All of the data below should be repeated exactly. Pictures should not be included.

• _Data extract_:
* * * *

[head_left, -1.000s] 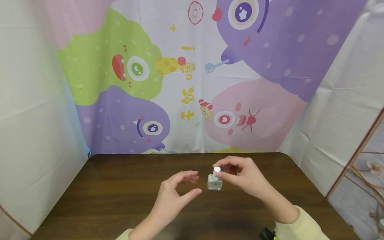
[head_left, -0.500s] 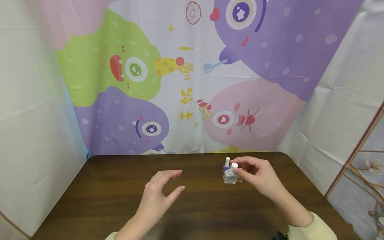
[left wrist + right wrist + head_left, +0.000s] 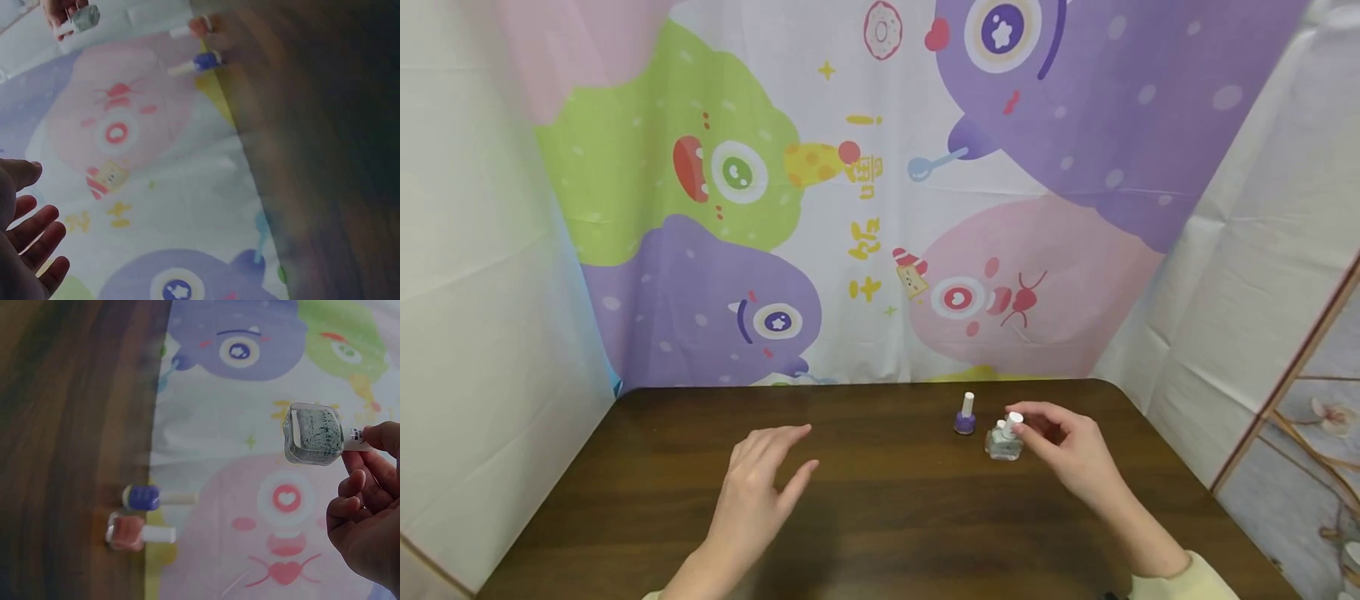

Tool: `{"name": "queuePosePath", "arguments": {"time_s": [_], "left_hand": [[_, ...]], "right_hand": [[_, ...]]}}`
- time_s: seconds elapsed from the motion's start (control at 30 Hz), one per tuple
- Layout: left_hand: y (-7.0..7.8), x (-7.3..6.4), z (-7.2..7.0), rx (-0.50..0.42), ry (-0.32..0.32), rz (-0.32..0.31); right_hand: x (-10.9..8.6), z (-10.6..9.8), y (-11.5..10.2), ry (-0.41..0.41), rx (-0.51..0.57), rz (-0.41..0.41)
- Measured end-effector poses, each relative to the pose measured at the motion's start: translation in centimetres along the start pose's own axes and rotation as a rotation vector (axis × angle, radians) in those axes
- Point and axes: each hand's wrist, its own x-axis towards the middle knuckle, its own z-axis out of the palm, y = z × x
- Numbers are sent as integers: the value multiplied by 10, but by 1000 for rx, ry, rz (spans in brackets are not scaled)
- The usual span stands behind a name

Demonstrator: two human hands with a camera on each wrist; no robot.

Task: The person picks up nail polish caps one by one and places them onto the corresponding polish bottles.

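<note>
My right hand (image 3: pixel 1075 454) pinches the white cap of a nail polish bottle (image 3: pixel 1004 447) between thumb and fingers. This bottle (image 3: pixel 317 434) is clear glass with dark speckles in pale polish, and it is held in the air above the table. A purple nail polish bottle (image 3: pixel 965 423) with a white cap stands upright to its left on the table. Beside the purple one, a reddish-pink nail polish bottle (image 3: pixel 128 532) shows in the right wrist view; in the head view the speckled bottle mostly hides it. My left hand (image 3: pixel 751 479) hovers at the left, fingers apart, holding nothing.
The dark brown wooden table (image 3: pixel 880 533) ends at a curtain (image 3: pixel 865 333) printed with cartoon monsters. White cloth (image 3: pixel 490 292) hangs along the left side, and more cloth hangs on the right.
My right hand has moved rightward with the speckled bottle, uncovering the purple bottle. My left hand has drawn away to the left.
</note>
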Motion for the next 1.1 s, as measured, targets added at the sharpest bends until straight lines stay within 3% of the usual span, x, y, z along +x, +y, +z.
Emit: {"name": "queuePosePath", "arguments": {"time_s": [0.2, 0.43, 0.57, 0.87, 1.1], "left_hand": [[-13, -11, 1, 67, -70, -16], [-26, -26, 5, 150, -193, -40], [-29, -34, 7, 203, -286, -49], [-28, -45, 7, 286, -457, -132], [-28, -47, 6, 278, -472, -157]], "right_hand": [[-5, 4, 7, 0, -50, 9], [-9, 19, 56, -3, -52, 59], [-12, 25, 71, -10, -52, 90], [-13, 35, 93, -41, -89, 169], [-12, 42, 109, -49, -119, 193]]}}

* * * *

• _Task solution_:
[head_left, -1.000s] 
[head_left, -0.500s] 
[left wrist + right wrist + head_left, +0.000s] 

Tool: `{"name": "queuePosePath", "arguments": {"time_s": [_], "left_hand": [[_, ...]], "right_hand": [[_, ...]]}}`
- time_s: seconds elapsed from the motion's start (control at 30 Hz), one per tuple
- Layout: left_hand: y (-7.0..7.8), x (-7.3..6.4), z (-7.2..7.0), rx (-0.50..0.42), ry (-0.32..0.32), rz (-0.32..0.31); right_hand: x (-10.9..8.6), z (-10.6..9.8), y (-11.5..10.2), ry (-0.41..0.41), rx (-0.51..0.57), rz (-0.41..0.41)
- Measured end-effector poses, each relative to the pose measured at the motion's start: translation in centimetres along the start pose's own axes and rotation as a rotation vector (axis × angle, radians) in those axes
- Point and axes: each hand's wrist, its own x-axis towards the middle knuckle, its own z-axis out of the palm, y = z × x
- Numbers are sent as integers: the value multiplied by 10, but by 1000 for rx, ry, rz (spans in brackets are not scaled)
- The usual span stands behind a name

Demonstrator: two human hands with a camera on each wrist; no robot.

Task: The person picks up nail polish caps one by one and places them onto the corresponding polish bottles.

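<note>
My right hand (image 3: pixel 1075 454) pinches the white cap of a nail polish bottle (image 3: pixel 1004 447) between thumb and fingers. This bottle (image 3: pixel 317 434) is clear glass with dark speckles in pale polish, and it is held in the air above the table. A purple nail polish bottle (image 3: pixel 965 423) with a white cap stands upright to its left on the table. Beside the purple one, a reddish-pink nail polish bottle (image 3: pixel 128 532) shows in the right wrist view; in the head view the speckled bottle mostly hides it. My left hand (image 3: pixel 751 479) hovers at the left, fingers apart, holding nothing.
The dark brown wooden table (image 3: pixel 880 533) ends at a curtain (image 3: pixel 865 333) printed with cartoon monsters. White cloth (image 3: pixel 490 292) hangs along the left side, and more cloth hangs on the right.
My right hand has moved rightward with the speckled bottle, uncovering the purple bottle. My left hand has drawn away to the left.
</note>
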Motion for the next 1.1 s, as measured, targets added at the sharpest bends until straight lines stay within 3% of the usual span, x, y, z along +x, +y, +z.
Emit: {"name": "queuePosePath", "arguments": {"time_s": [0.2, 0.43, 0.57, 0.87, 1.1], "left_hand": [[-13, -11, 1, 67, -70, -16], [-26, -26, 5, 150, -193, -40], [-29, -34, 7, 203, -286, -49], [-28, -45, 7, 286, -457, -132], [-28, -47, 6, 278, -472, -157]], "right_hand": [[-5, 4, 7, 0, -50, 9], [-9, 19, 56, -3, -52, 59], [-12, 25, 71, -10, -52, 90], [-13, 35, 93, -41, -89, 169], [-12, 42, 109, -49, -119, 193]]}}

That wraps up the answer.